La cession permet de valoriser la société, dont la valeur repose autant sur ses encours que sur sa base de clients et ses processus internes. Si les montants précis de la transaction ne sont pas rendus publics, ce type d’opération se chiffre généralement en millions d’euros, en fonction des encours, de la rentabilité et de la stabilité des flux.
Une transition vers l’investissement direct
Après la vente de Trecento, Alice Lhabouz élargit son champ d’action. Elle s’oriente vers l’investissement direct dans des entreprises en développement, tout en conservant une approche rigoureuse héritée de la gestion d’actifs.
Cette évolution l’amène à analyser des sociétés non cotées, souvent en phase de croissance, avec des chiffres d’affaires variant de quelques centaines de milliers à plusieurs millions d’euros. Les critères d’évaluation reposent toujours sur la lecture des comptes, la structure des coûts et la trajectoire de rentabilité.

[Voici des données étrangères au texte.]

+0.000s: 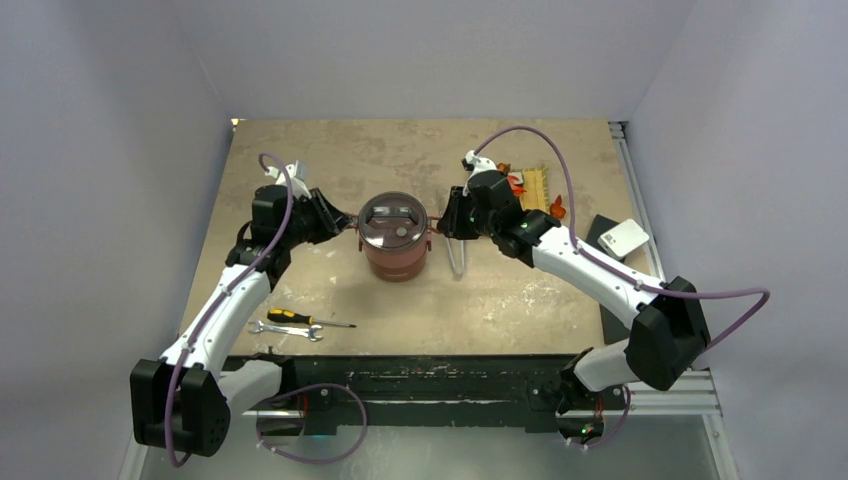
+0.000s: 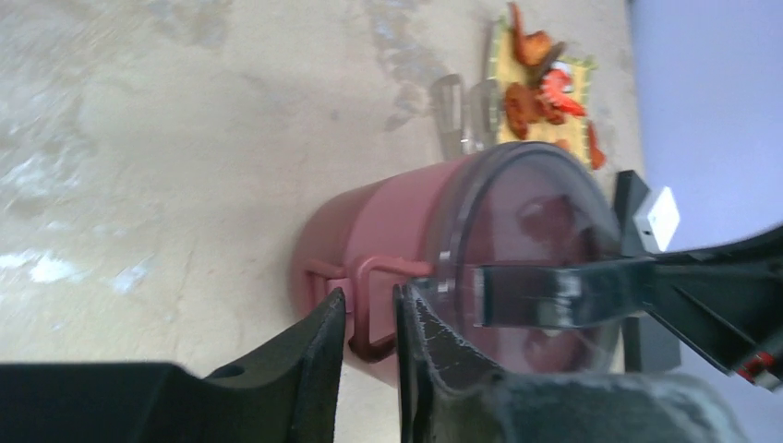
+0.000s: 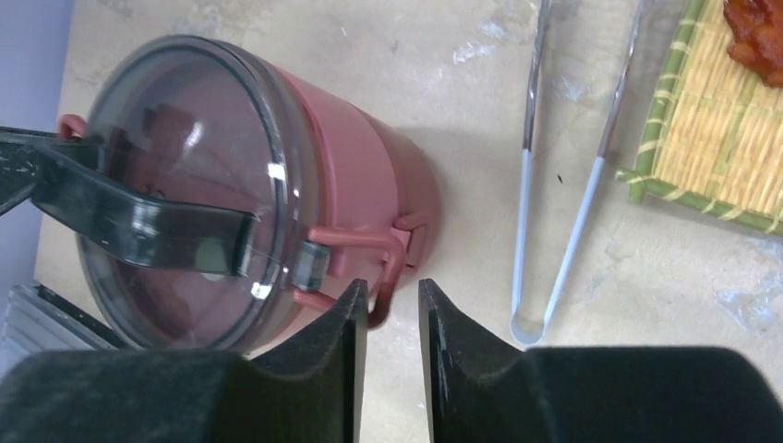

Sa participation à Qui veut être mon associé ?
La présence d’Alice Lhabouz dans l’émission Qui veut être mon associé ? marque une nouvelle étape de sa carrière. Elle y intervient en tant qu’investisseuse, aux côtés d’entrepreneurs et de dirigeants issus d’horizons variés.
Son intervention se distingue par une attention soutenue portée aux données financières présentées par les porteurs de projet. Elle interroge systématiquement le chiffre d’affaires, la marge brute, les besoins de trésorerie et les hypothèses de développement.
Les montants investis dans l’émission varient généralement entre 50 000 et 500 000 euros par projet, parfois en contrepartie de participations significatives au capital. Ces investissements peuvent s’accompagner d’un suivi sur plusieurs années.